Everything from the line holding "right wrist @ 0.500" through the last line of the data, and nothing else, should be retyped exactly, with no pictures.

-- Opening Marker --

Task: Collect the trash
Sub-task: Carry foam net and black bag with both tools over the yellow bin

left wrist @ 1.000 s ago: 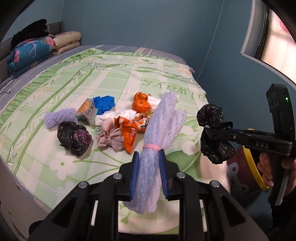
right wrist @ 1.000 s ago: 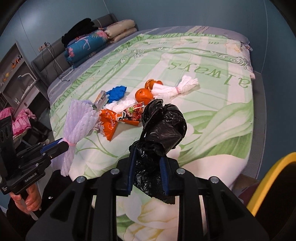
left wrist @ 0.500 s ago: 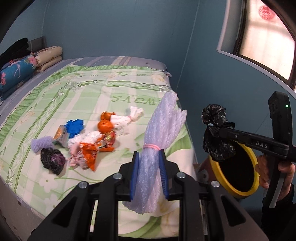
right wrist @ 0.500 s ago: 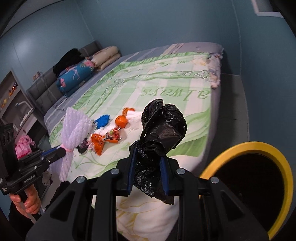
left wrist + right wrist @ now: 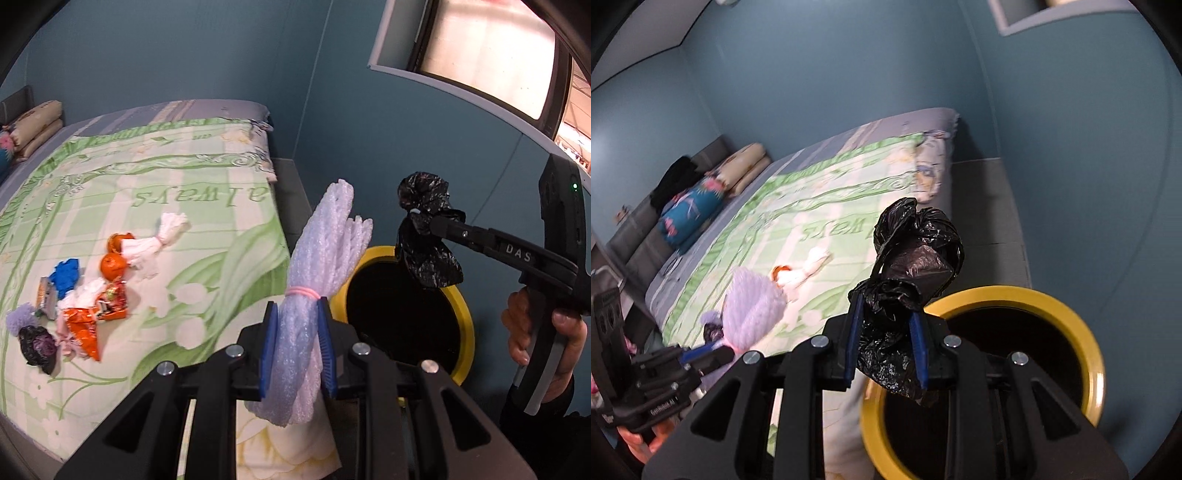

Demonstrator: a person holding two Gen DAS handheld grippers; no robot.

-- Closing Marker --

## OUTPUT BELOW
right wrist @ 0.500 s ago: 
left wrist + right wrist @ now: 

Demonstrator: a person holding two Gen DAS handheld grippers; no robot.

The exercise is finished and nothing remains.